Cette décision marque une avancée majeure. Elle confirme que la loi du 21 avril 2021 n’a pas créé la possibilité de qualifier les actes bucco-génitaux de viols. Contrairement à ce qu’avaient retenu le juge d’instruction puis la chambre de l’instruction, les faits commis avant 2021 peuvent déjà relever de cette qualification.
Cette affaire trouve son origine dans une jurisprudence rendue par la Cour de cassation en 2020. Dans cette décision, la Cour avait refusé de qualifier de viol un cunnilingus imposé à une mineure au motif qu’il n’était pas démontré une « introduction volontaire au-delà de l’orée du vagin, suffisamment profonde pour caractériser un acte de pénétration ». Depuis lors, de nombreuses associations féministes, juristes, professionnelles de santé et personnalités engagées dénoncent une interprétation qui réduit le sexe des filles et des femmes à leur seul vagin.
Cette jurisprudence ajoute à la loi une condition qui n’y figure pas. Depuis 1980, le viol est défini comme « tout acte de pénétration sexuelle, de quelque nature qu’il soit ». Le texte n’exige aucun seuil de profondeur ni aucun critère anatomique particulier. Elle crée également une exigence probatoire pratiquement impossible à satisfaire pour de nombreuses victimes.

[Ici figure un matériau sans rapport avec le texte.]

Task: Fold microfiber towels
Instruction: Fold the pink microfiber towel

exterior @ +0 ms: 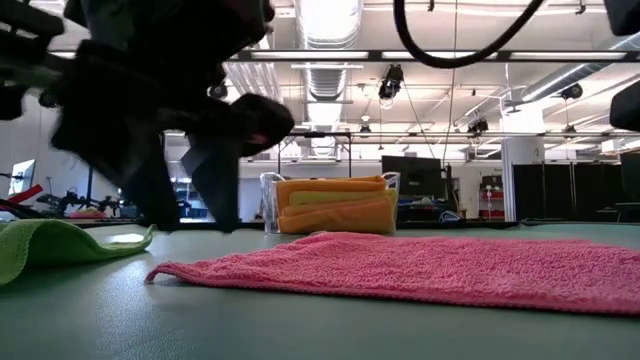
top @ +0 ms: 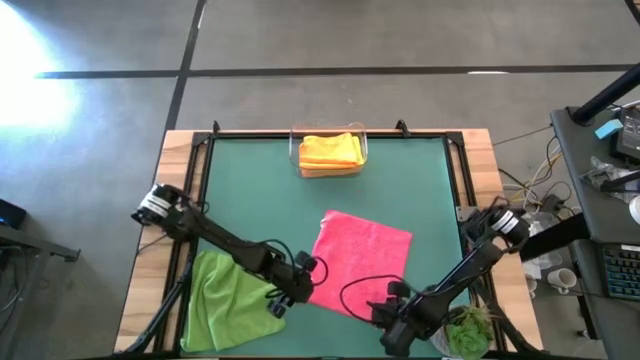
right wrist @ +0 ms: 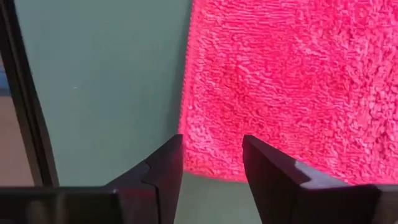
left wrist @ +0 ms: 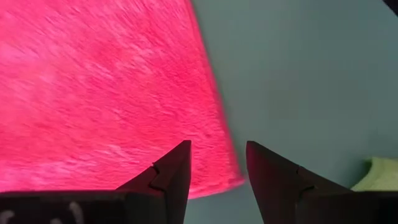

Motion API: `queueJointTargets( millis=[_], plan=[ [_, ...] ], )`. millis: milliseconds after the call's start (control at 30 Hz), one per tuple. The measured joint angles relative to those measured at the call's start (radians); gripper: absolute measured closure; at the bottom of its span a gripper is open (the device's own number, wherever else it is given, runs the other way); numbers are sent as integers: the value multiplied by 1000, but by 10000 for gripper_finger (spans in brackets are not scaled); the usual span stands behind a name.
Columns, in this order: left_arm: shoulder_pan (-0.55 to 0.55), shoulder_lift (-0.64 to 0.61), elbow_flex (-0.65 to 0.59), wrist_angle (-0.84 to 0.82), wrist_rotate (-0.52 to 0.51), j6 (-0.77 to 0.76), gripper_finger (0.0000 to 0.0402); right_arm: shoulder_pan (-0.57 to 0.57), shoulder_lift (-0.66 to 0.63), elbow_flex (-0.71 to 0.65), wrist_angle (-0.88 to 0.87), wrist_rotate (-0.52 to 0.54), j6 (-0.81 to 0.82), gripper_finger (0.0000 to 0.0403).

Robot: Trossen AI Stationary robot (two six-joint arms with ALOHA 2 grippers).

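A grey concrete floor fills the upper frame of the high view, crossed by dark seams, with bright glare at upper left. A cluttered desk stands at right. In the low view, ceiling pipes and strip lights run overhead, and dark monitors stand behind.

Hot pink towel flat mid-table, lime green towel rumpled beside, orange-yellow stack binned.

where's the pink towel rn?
High view: the pink towel lies flat, spread open, on the green mat right of centre, between the left gripper and right gripper, nearer than the clear bin.
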Motion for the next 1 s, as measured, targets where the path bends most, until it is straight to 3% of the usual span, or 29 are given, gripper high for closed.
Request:
queueJointTargets(
  millis=[167,467,700,800,900,1000],
  plan=[
    [-7,22,0,17,4,-59,263,2,19,-4,15,-52,0,246],
    [-5,87,2,33,-11,-75,263,4,20,-25,16,-47,31,251],
    [-4,142,2,37,-22,-191,265,4,20,-29,19,-47,73,306],
    [-4,143,2,36,-27,-214,287,4,21,-23,22,-49,72,347],
    [-4,140,1,40,-37,-215,335,5,21,-20,21,-50,72,383],
    [-3,140,0,48,-54,-216,387,5,21,-20,19,-49,78,392]
  ],
)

Comment démontrer, parfois plusieurs décennies après les faits, jusqu’où une langue aurait pénétré à l’intérieur du sexe d’une enfant ? Enfin, elle conduit à une situation paradoxale : alors que la jurisprudence reconnaît depuis longtemps qu’un viol peut être caractérisé par une pénétration par un sexe ou dans un sexe, elle refuse d’appliquer pleinement ce raisonnement au sexe féminin dans toute sa réalité anatomique.

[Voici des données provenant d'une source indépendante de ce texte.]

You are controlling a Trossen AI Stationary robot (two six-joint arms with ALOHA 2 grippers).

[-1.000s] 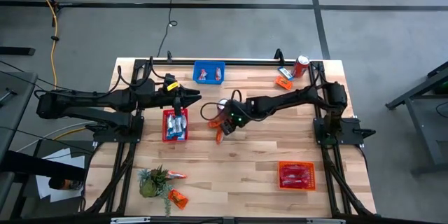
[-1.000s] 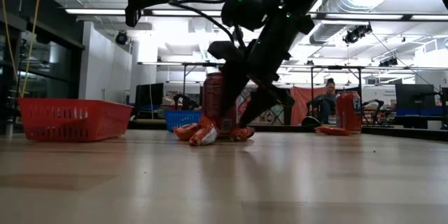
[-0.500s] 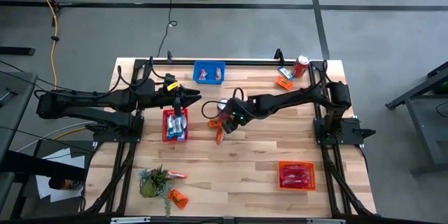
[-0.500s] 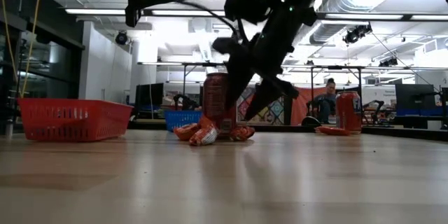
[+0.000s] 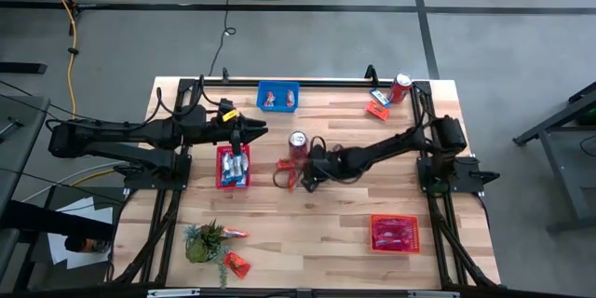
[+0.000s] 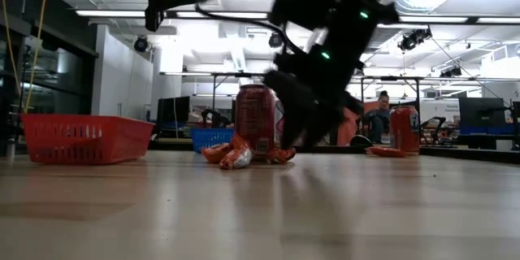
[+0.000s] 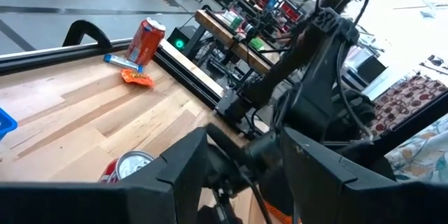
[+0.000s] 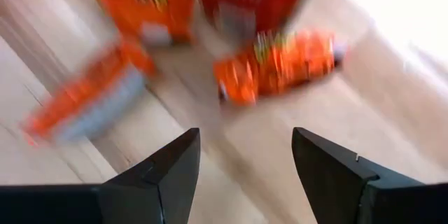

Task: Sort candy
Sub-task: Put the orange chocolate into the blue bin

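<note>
**Right pincer drops toward the orange candy by the can**

Since the earlier frames the right arm has swung lower and nearer the camera side, so the right pincer [image 5: 307, 175] now sits down at the surface [image 5: 326, 223] rather than up beside the drink can [image 5: 297, 141]. Its two dark fingers [image 8: 159, 175] are spread apart with nothing between them. Just ahead of the fingertips lie three orange candy packets [image 8: 276, 66], close together, none yet touched; the red can stands right behind them. In the low view the packets [image 6: 236, 156] huddle at the can's foot, with the pincer just beside them.

Farther out, the left pincer [image 5: 259, 128] hovers above a red basket [image 5: 222, 169] holding blue-and-white candy; its fingers stand apart, empty. Beyond it a blue basket [image 5: 278, 96] sits at the far edge. Well apart from the right pincer, a second red basket [image 5: 395, 234] holds pink-red candy, and another can [image 5: 401, 87] stands in the far corner with two packets beside it. A small plant [image 5: 205, 241] occupies the near left corner.
</note>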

Face à l’indignation suscitée par cette jurisprudence et à la mobilisation féministe, le législateur est intervenu en 2021 afin de préciser explicitement que les actes bucco-génitaux peuvent constituer des viols. La décision rendue le 13 mai 2026 ouvre désormais la voie à une réévaluation des situations antérieures à cette réforme. La décision de la Cour de cassation ne met toutefois pas fin à la procédure. L’affaire est désormais renvoyée devant une nouvelle chambre de l’instruction, qui devra déterminer si les actes imposés à Daphné constituent des actes de pénétration sexuelle et doivent, à ce titre, être qualifiés de viols.
Cette nouvelle étape sera décisive. La chambre de l’instruction devra déterminer si les actes imposés à Daphné constituent des actes de pénétration sexuelle et doivent, à ce titre, être qualifiés de viols. Si elle répond par l’affirmative, cette décision marquera une avancée historique pour les droits des victimes et la reconnaissance des violences sexuelles commises contre les femmes et les filles. Si elle persiste dans l’interprétation restrictive issue de la jurisprudence de 2020, le combat se poursuivra devant la Cour de cassation afin d’obtenir son revirement.